Handstand, bronze figure with found object, LH

Handstand, bronze figure with found object, LH

Orchard Dragons

In September 1979, I arrived in Kyoto, Japan, to begin a Fellowship year studying the Noh Theater right after graduating college. Wanting to discover the city and its treasures, I would go off walking each day. Finding myself in front of an important looking temple, I walked in and was quickly herded into a large group of Japanese tourists. Led by a white-gloved professional guide, our pod pushed through a narrow opening into a cavernous room. The guide started talking, while gesturing toward the ceiling. I didn’t know a word of Japanese and had no idea what she was saying. There were ‘oohs’ and ‘ahhs’ and ‘ah sos’, but I was baffled.

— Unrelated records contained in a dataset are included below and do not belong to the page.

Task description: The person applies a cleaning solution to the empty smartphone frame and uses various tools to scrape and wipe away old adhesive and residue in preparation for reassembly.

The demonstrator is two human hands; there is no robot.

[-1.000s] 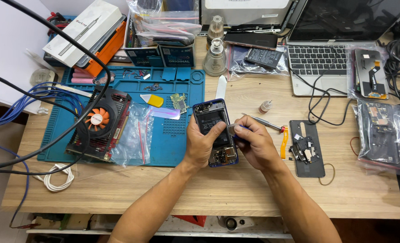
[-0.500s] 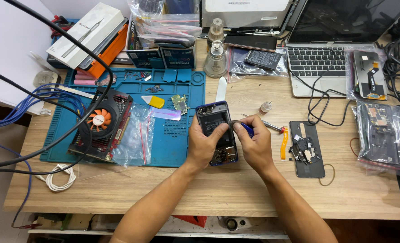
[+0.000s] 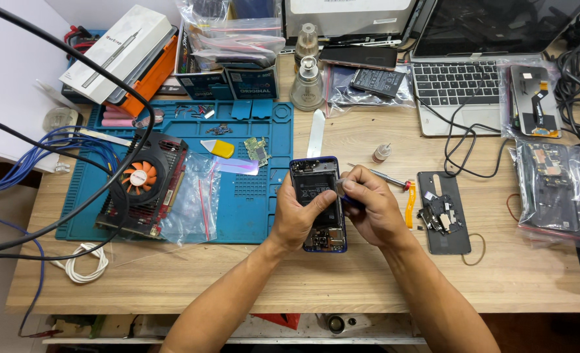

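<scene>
Over our cluttered wooden bench (image 3: 368, 274), our left hand (image 3: 298, 216) grips the opened phone (image 3: 317, 202); right hand (image 3: 375, 212) pinches perhaps a small tool; back already off, insides still exposed.

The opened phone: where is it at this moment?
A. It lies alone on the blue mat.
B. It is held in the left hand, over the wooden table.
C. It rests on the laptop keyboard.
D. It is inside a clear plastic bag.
B: the left hand grips the opened phone over the wooden table, right of the blue mat, while the right hand works at its edge.
</scene>
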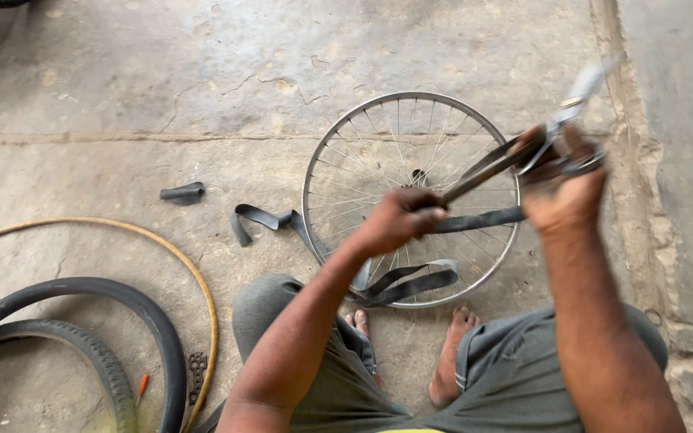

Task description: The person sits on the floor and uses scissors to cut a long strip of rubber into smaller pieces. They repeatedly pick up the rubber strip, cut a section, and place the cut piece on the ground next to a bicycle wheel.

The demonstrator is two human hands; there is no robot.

Straining their necks, everyone was feasting on the ceiling. Swirls of black and white brush strokes covered the dome. It looked like some cosmic orgy of clouds, the Milky Way galaxy with nebulae and star clusters. But thinking was getting me nowhere; I couldn’t make sense of the painting.  I felt ridiculous standing there not understanding. The guide would point to one corner and then another, as the group turned in unison to follow her finger. I turned and looked, too, but saw nothing.  

Tennryu-ji Temple Ceiling Painting

Tennryu-ji Temple Ceiling Painting

Then, to my astonishment, a claw appeared, a gnarled dragon’s claw. I followed it back to the powerful leg, the writhing body, the daggered tail, the long-whiskered head. The dragon represents primordial energy and the balance of darkness and light, absence and presence, yin and yang.

 My friend, Judith Schutzman, took a photo on New Year’s Day of a few trees in the orchard. A week later she returned with a gift, a painting she had made from her photograph. It took me a few seconds, what was this painting of?  Then it was clear, it was the orchard. The apple trees!

Tree Rings-5.jpg

Judith brushed heavy black lines to form the trunks, squeezing them in and pushing them out until they sinewed like dragons in the snow. The angular, delicate branches she rendered with smaller strokes of gray, and above, she painted smoky patches of clouds. Then I remembered the Kyoto dragon. Until I studied Judith’s painting I had never considered the big, old apple trees as orchard dragons — great beasts that inspire fear but have to be confronted on the hero’s journey.  

It makes me particularly sad to think that someday these old giants will be gone from the New England landscape. Orchardists planting new blocks of trees today plant dwarf trees that are supported by a structure of wires. These small trees are easier to care for, easier to harvest, produce earlier, and overall bring in more money per acre than growing standard size trees. 

We often sacrifice wildness for convenience, a new highway through the wilderness. I wonder if that’s what happened to the dragons.